Later I realized that she saw me as a butterfly. And when I saw one several days later, seeming to call for my attention at the window, I realized that she was present in the way I see myself. In fact, my first memory is of a blue butterfly crushed by my brother. Maybe I expressed it to my mother. Or maybe I constructed it from things she said. Anyway she wrote a poem called "Blue Butterfly" for my 50th birthday. It memorializes the time when a photographer asked to use my picture in an ad, then saw that my legs were in casts and I could not walk. Here’s an excerpt:

Here was a spotlight on the indifference around, the dismay of a mother,
the trust of a child, and her innocent faith that she would be well,
made so by the grown-ups who loved her. With a turn of the prism,

our powerlessness was bared in the glare. A slight twist cast a softer
yet lucid light on the sweetness of innocence that, much too soon,
would be lost. 

Yet another refraction made blaze the pain that awaited
in the tomorrows, no matter our will or resolve. In the midst of this spin,
there she sat, my blue butterfly, tranquil still in the moment.
Time enough later to learn of the future and change

Refractions upon refractions. Reading her poem now, I understand that my illness (JRA) destroyed her idea of innocence and beauty, and there she was, spinning, while I sat, tranquil still. Of course I had no choice; I couldn’t get up and walk, could I?  And this, in a nutshell, produced my lifelong struggle. She was moving so fast I couldn’t sense her center. I felt like I needed to move faster but I couldn’t. The frustration was immense. When I expressed it, they called it rage. And then it became rage. Such is the tragedy of interconnection, healed somewhat by poetry belated. 

The 9th Zen precept is classically translated as "not being angry." I remembered that the Zen Peacemaker version was something like 'transform suffering into wisdom,' but when I went to look it up, it had changed! Now it is "bearing witness to emotions that arise."

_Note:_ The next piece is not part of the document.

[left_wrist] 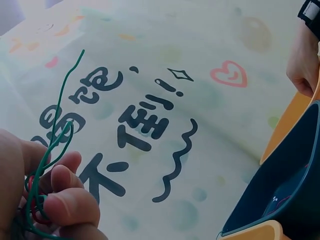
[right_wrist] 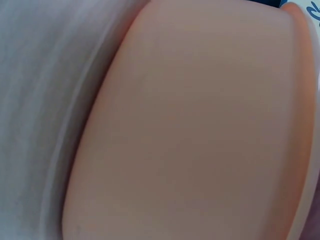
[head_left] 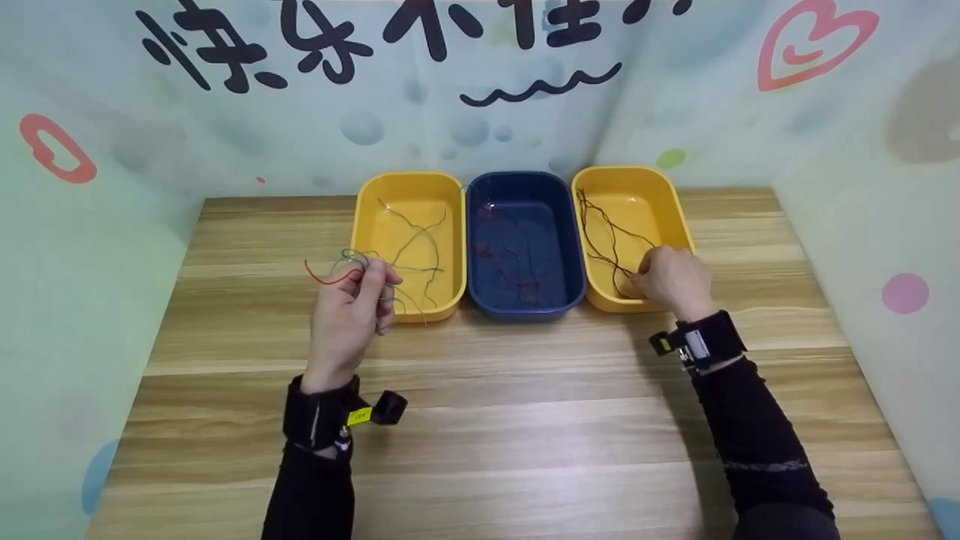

Oh, if only someone had been able to bear witness then! How different our lives could have been if she had been able to bear witness to her dismay and grief instead of trying to escape it; how different had I realized that brokenness is part of the nature of things, to be included, not rejected. What if the photographer had chosen to feature the disabled girl? How different the perceptions of all those consumers of culture, how different our understandings of each other! 

Thankfully the world is trying to change. Thankfully I have access to this wisdom now as I heal and accept my body as it is. I just listened to an On Being podcast with Resmaa Menakem on healing racial trauma through awareness of the body and an understanding of the context of trauma. And our own Village Zendo featured a talk by Tokuyu Hoshi on brokenness. And yesterday I watched a conversation on Disability Justice sponsored by Dance NYC on Facebook. We are bearing witness. We are acting. We are healing. 

was me not you 
I thought
I knew
butterfly adieu
now who? 

 

Related: Who Was She? Part One

June 18, 2020

 

 

 

Thursday
Jun182020

Who Was She? Part One

Womanhood: three generationsMy mother died on February 17th after refusing invasive medical treatment for several weeks. I was ill at the time with the thing that landed me in the hospital later, yet I travelled to California twice, once before she died and once after. We were able to have a conscious final conversation, for which I will always be grateful.

At the gate to the other world she finally saw herself as what she was, divine woman energy. "I'm not just crazy mixed-up me, I am a great woman, I am womanhood." Later during our vigil she revealed how she wanted to be a boy when she was young. I remembered her as a woman aspiring to appeal to men, whom she valued over women. "Dress for men," she would say, "women's fashion is ridiculous," or something like that.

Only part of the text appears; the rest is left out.